Some district officials argue that the gyms should be defined as part of the academic package because they would be used for a variety of purposes. An extra indoor gym at each high school would accommodate physical education classes, varsity and junior varsity sports, ROTC, school assemblies and other activities, particularly those held during the winter months.
That reasoning makes sense. But the new $8.7 million stadium could be a harder sell, and if it doesn't pass, both football teams still could play in the Fort Mill High School stadium.
Deciding not to build a second stadium might be disappointing to students who attend the new high school. It would be tougher for Nation Ford's football team to forge its own identity if it had to play home games at the FMHS stadium.

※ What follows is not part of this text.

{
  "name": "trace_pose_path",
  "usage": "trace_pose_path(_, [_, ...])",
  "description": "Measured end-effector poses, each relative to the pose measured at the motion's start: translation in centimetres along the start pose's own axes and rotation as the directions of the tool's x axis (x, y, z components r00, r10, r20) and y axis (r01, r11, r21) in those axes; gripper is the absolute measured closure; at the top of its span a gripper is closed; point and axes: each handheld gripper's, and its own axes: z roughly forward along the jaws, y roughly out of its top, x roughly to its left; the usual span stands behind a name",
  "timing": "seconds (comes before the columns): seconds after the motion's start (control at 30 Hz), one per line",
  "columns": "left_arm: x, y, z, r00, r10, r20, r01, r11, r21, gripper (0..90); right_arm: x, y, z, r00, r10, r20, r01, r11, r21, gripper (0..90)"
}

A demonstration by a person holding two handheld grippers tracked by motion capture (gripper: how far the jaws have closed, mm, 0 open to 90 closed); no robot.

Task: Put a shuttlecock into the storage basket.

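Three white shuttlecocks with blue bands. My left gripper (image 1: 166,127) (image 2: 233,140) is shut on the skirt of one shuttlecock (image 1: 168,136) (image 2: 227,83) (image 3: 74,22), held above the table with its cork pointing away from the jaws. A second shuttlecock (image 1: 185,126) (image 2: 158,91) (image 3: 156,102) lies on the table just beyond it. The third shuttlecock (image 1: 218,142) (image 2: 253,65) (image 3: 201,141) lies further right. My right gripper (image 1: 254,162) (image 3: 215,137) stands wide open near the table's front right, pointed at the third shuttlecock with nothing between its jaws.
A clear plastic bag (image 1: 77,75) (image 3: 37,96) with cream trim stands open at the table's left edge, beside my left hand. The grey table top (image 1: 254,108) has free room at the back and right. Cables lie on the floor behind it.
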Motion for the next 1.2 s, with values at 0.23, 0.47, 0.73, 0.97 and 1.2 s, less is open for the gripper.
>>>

Voters will have to weigh the pros and cons. Again, though, the fate of the entire bond package should not hinge on approval of a new stadium.
Too much is at stake regarding the necessary new schools. If the Fort Mill school district can't keep pace with growth, its existing schools, already taxed, soon would be overwhelmed.
Fort Mill's is the fastest-growing school district in the state, with 1,580 new homes occupied over the past year. In July alone, 320 new homes were built.
Ten-year projections call for a third high school by 2013 at the latest, possibly by 2011. The district also will have to cope with $31 million in deferred maintenance expenses within five years. That probably will entail another bond election in two or three years.
Voters may decide that, despite those pressing demands, they still want a new stadium for Nation Ford High School. But we think district officials are smart to give them a choice, which would improve the odds for approval of the new schools.